### [To do]
Within the records below, how many lines contain "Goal"? The answer is that number alone.

** Data to use follows **

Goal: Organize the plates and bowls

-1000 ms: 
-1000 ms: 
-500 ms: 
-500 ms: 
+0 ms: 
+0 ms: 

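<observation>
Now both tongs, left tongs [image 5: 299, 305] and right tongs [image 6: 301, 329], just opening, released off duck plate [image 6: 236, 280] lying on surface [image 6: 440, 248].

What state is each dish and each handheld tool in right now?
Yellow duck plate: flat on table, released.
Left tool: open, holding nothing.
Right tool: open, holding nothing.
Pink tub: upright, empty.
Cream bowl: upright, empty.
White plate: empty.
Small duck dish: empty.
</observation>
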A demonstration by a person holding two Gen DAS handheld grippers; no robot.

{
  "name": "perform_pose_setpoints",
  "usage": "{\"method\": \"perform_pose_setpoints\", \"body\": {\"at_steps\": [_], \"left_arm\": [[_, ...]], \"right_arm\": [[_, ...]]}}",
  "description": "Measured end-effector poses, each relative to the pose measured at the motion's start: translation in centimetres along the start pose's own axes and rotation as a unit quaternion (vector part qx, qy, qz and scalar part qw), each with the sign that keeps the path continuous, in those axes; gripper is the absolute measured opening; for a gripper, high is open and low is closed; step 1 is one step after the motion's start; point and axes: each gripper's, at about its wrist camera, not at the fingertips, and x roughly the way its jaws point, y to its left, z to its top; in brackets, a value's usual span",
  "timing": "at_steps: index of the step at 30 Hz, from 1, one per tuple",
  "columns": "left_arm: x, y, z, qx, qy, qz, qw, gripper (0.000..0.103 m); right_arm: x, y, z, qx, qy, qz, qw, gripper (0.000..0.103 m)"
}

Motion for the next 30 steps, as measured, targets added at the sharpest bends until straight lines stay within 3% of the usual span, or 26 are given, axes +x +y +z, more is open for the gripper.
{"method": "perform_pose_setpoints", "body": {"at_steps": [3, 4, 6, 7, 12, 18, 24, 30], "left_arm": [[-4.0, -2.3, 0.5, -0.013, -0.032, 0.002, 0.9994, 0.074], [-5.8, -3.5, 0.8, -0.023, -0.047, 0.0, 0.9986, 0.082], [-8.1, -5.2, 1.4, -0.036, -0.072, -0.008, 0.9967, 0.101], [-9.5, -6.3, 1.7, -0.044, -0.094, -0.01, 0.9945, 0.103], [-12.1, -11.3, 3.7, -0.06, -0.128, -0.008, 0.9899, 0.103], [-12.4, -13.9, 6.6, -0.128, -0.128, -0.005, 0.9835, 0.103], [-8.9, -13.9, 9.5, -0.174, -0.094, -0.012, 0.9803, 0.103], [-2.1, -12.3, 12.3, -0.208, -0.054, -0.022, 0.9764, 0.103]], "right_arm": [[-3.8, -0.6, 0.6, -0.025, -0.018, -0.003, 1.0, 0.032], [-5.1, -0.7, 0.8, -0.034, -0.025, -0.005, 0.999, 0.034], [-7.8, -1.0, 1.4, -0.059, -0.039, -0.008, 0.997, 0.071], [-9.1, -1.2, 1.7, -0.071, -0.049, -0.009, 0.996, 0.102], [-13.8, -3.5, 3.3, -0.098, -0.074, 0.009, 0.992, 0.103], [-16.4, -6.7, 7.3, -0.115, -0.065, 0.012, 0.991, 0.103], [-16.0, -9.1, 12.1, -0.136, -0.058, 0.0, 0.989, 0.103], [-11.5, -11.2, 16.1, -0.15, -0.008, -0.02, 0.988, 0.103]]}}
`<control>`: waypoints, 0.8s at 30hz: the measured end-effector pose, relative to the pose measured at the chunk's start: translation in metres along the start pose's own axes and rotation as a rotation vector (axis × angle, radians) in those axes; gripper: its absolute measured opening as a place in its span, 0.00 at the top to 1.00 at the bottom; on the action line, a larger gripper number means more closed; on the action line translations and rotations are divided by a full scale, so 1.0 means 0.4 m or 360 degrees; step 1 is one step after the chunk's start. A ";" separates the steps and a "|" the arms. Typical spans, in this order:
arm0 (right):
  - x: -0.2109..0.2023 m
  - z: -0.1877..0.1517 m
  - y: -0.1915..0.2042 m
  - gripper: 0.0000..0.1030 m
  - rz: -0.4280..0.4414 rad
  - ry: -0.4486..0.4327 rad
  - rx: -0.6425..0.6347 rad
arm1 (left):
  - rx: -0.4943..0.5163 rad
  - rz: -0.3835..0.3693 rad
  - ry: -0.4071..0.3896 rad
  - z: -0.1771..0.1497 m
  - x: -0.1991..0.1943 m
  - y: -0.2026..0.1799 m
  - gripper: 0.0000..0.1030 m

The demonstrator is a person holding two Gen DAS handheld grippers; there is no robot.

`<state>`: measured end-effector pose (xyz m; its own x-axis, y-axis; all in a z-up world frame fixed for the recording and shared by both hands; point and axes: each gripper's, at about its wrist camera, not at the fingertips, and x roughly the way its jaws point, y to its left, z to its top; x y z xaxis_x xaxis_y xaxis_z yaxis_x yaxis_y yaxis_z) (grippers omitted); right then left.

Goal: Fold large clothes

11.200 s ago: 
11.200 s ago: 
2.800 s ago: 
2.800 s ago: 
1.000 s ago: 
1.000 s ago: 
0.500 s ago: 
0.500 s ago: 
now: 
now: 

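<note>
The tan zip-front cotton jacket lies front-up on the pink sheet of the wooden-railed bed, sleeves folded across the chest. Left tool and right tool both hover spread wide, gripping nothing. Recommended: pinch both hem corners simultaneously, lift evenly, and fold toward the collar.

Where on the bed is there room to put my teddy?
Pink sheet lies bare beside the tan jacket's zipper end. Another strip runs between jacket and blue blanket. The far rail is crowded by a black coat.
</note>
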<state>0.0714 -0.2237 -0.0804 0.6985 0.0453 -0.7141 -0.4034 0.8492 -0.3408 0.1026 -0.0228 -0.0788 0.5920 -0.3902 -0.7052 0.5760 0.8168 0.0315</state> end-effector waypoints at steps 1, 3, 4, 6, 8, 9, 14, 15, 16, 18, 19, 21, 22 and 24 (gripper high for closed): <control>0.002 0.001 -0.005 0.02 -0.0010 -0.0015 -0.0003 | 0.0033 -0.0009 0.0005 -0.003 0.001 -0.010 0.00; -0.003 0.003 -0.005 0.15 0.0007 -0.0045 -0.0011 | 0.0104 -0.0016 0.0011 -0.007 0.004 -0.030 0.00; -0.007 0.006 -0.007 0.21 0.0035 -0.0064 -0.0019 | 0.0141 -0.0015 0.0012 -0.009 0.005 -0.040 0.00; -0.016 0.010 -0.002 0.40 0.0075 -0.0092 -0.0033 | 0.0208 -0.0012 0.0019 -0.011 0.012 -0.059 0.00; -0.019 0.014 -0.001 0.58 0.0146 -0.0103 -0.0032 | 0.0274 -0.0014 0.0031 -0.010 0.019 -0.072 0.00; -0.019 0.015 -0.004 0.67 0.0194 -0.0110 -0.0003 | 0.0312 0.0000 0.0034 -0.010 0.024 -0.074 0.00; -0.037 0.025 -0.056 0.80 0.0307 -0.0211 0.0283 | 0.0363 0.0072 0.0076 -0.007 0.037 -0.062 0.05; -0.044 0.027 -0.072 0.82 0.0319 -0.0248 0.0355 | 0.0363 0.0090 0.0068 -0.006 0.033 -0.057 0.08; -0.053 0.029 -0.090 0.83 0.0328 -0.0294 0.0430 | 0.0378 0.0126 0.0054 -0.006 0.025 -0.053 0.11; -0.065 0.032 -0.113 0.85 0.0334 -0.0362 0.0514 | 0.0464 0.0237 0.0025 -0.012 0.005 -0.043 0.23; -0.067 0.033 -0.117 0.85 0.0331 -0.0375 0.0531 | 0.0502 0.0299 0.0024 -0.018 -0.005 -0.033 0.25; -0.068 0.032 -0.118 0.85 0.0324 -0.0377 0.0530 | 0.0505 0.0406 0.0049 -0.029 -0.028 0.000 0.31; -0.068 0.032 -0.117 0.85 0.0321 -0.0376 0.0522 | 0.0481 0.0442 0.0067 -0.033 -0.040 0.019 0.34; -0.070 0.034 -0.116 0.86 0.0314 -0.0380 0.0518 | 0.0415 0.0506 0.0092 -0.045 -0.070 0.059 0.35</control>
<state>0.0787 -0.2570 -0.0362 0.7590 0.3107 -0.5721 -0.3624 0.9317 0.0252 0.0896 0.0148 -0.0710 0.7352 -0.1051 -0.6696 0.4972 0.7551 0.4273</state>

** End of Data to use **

### [Written solution]
2